◆ Assigned task
Find the word "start" in the records below. List each line containing it.

[[ Exercise data, beginning ]]

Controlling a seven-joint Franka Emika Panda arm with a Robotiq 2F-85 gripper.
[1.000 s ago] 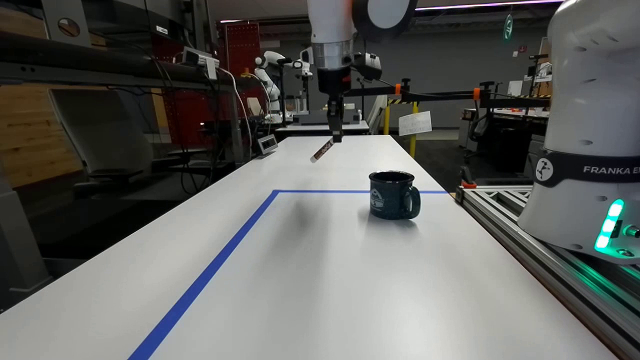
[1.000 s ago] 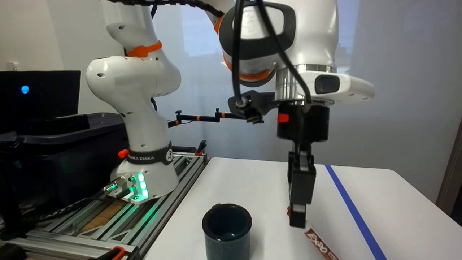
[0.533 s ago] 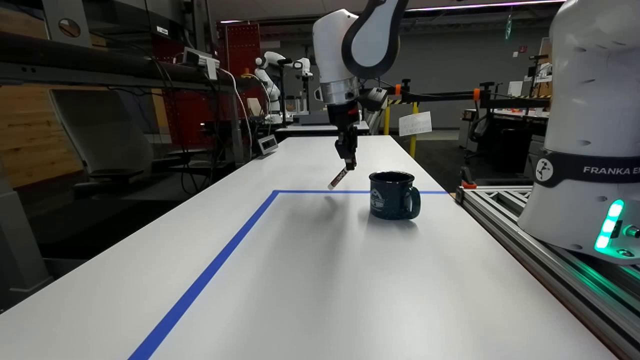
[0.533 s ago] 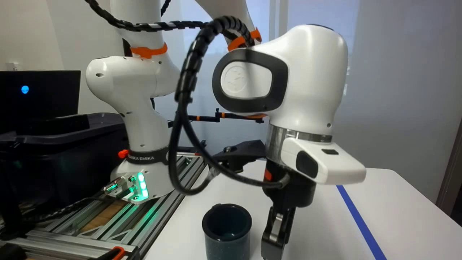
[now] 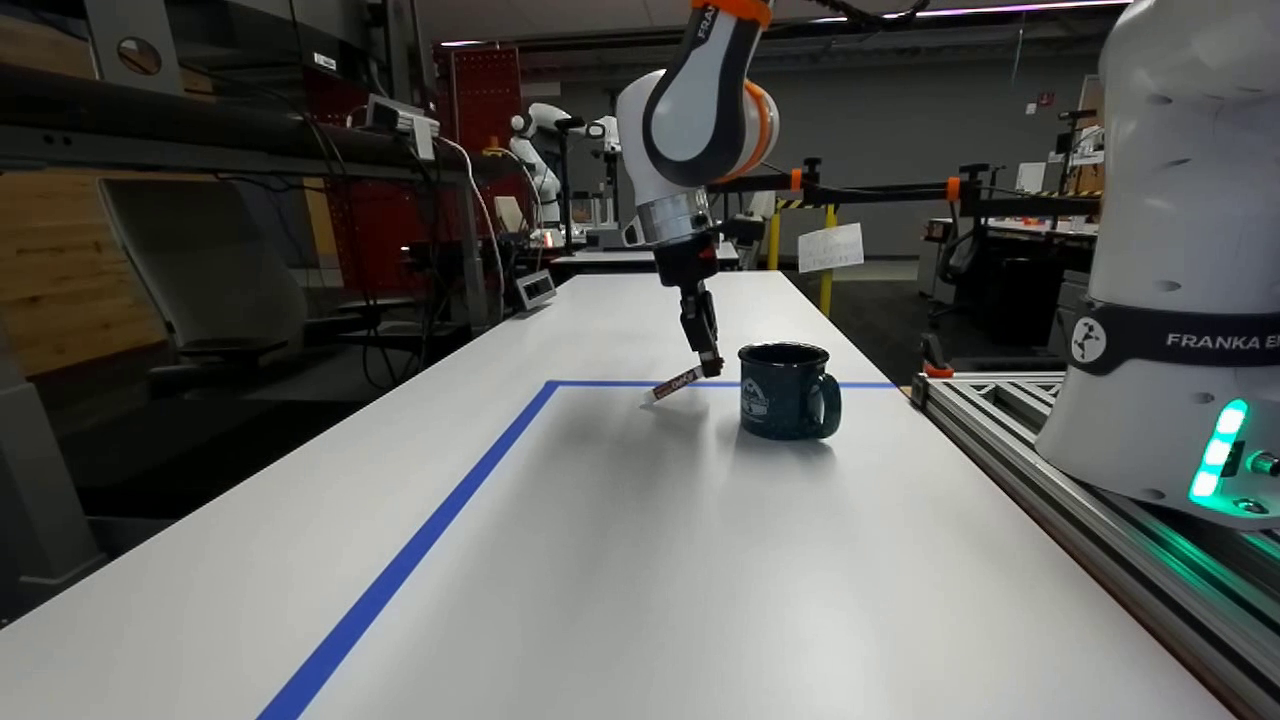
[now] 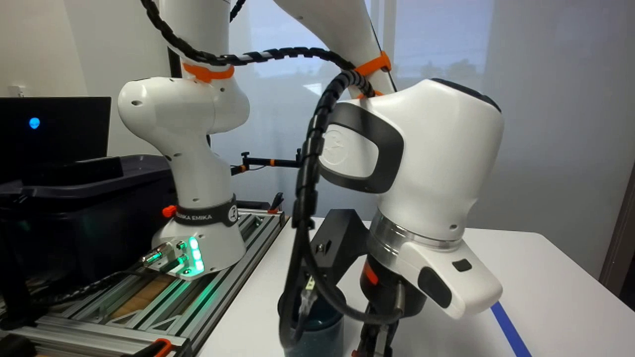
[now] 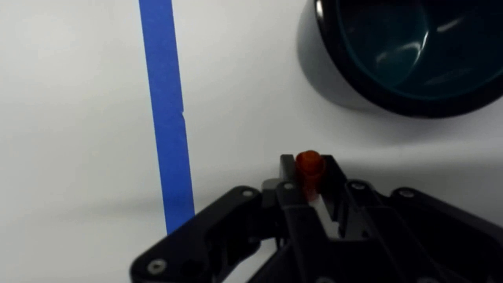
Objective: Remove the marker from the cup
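HOLD: your gripper [image 7: 309,169] pinches the red-ended marker [image 5: 676,384] by that end | POSE: slants down below grip toward white table [image 5: 600,560], likely for laying it flat | BESIDE GRIPPER: dark camp mug [image 5: 785,395], upright, marker outside it

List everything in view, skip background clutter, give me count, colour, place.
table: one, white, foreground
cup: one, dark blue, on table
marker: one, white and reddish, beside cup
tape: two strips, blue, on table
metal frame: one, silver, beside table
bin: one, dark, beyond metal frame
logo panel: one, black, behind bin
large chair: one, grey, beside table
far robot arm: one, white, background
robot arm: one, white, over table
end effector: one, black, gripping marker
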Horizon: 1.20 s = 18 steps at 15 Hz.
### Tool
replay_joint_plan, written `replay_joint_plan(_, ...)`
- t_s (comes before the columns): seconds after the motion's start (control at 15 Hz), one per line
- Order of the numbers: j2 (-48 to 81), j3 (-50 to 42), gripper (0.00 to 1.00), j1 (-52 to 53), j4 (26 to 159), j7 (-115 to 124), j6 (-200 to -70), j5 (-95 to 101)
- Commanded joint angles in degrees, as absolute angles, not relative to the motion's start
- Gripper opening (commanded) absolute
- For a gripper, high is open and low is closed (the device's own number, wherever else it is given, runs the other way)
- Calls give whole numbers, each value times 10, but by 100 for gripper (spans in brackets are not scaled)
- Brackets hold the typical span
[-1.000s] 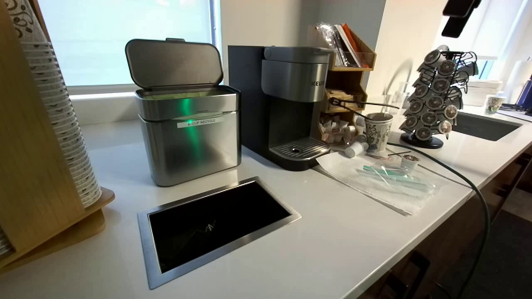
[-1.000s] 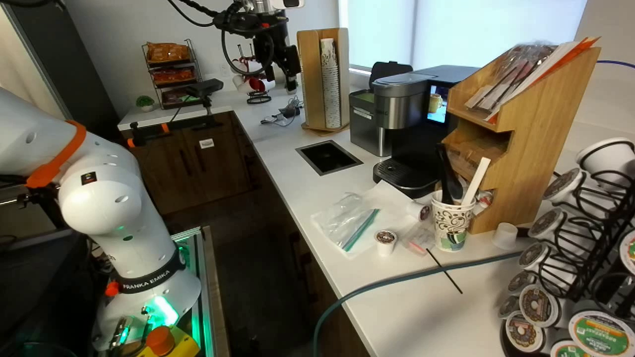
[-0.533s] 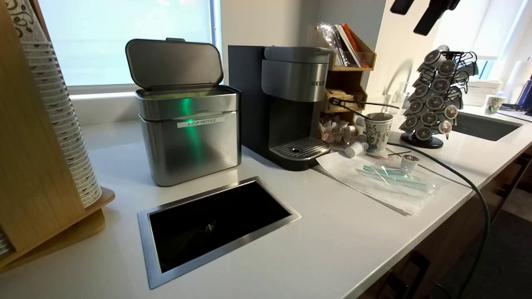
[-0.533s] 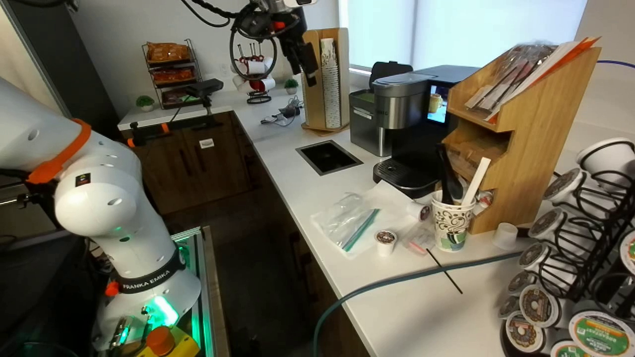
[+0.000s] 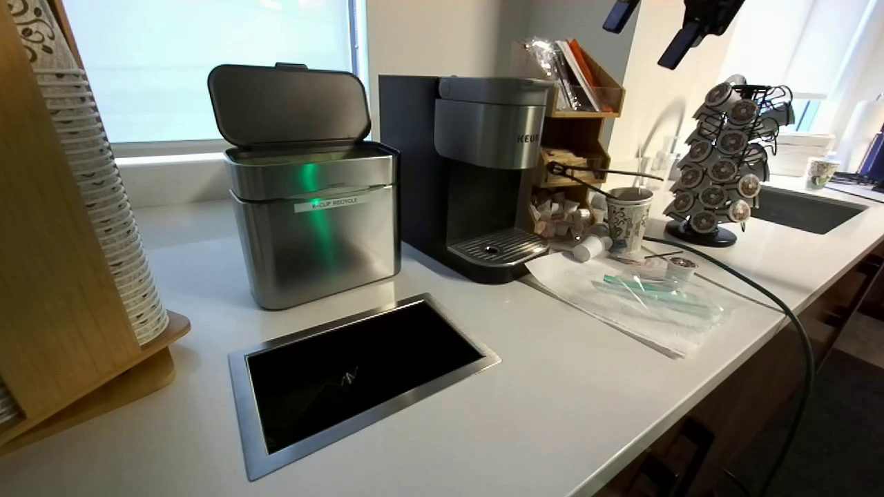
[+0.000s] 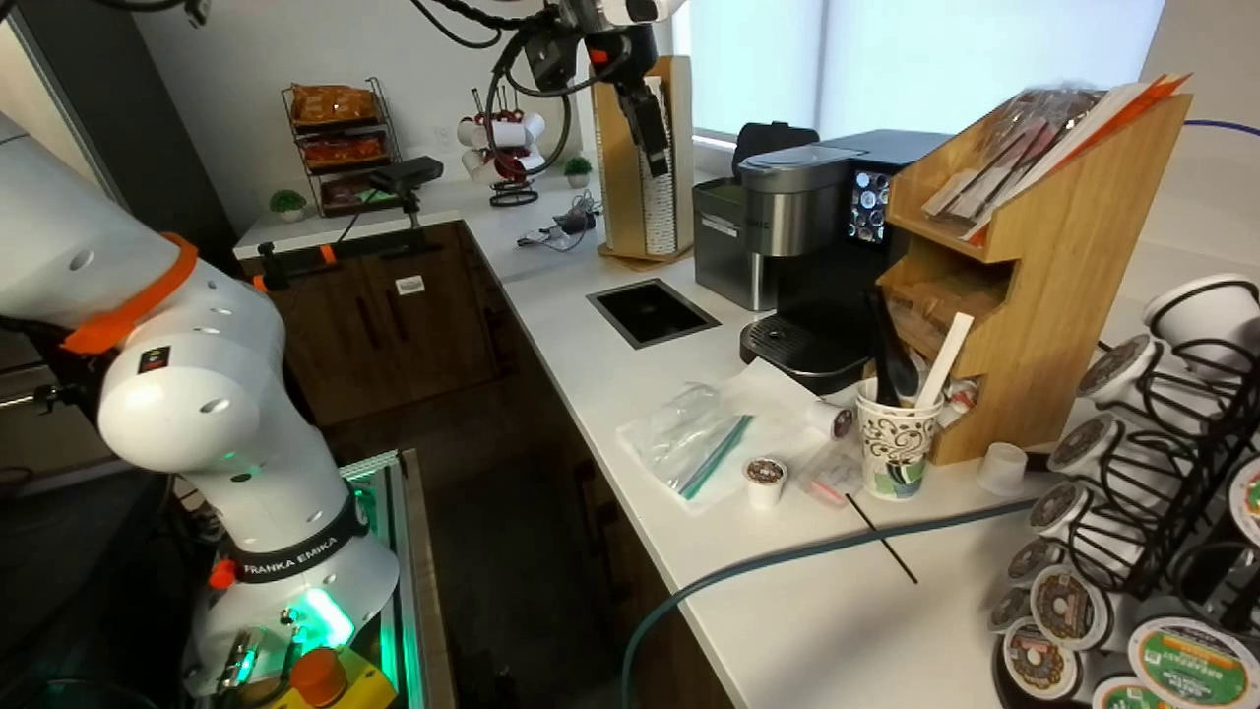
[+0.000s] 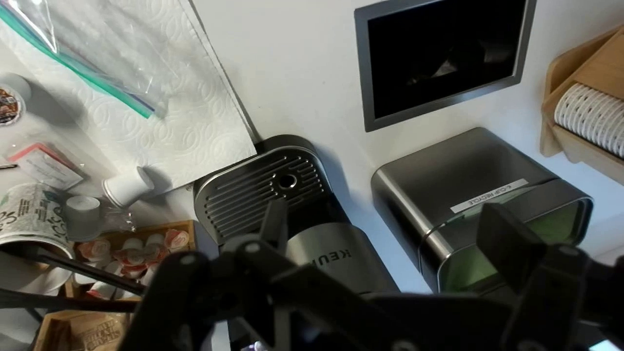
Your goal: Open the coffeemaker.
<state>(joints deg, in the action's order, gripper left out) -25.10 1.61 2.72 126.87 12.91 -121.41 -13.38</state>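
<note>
Arm (image 6: 226, 364) bent, hand (image 5: 638, 45) aloft, fingers (image 5: 680, 48) apart

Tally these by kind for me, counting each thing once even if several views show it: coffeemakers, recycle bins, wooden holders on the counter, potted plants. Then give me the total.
Coffeemaker: 1
Recycle bin: 1
Wooden holders: 2
Potted plants: 2
Total: 6

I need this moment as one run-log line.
coffeemaker: closed | claw: open, empty, not touching coffeemaker | recycle bin: open
</note>
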Motion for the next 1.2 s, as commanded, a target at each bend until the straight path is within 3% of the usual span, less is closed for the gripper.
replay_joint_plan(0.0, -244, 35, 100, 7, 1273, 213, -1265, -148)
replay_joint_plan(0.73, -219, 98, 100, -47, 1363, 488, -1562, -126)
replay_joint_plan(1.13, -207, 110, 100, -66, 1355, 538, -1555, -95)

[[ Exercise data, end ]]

◆ Written solution
- t_s (comes before the columns): seconds after the motion's start (control at 15 Hz), one per line
- Commanded joint angles in degrees, as absolute angles, not relative to the motion's start

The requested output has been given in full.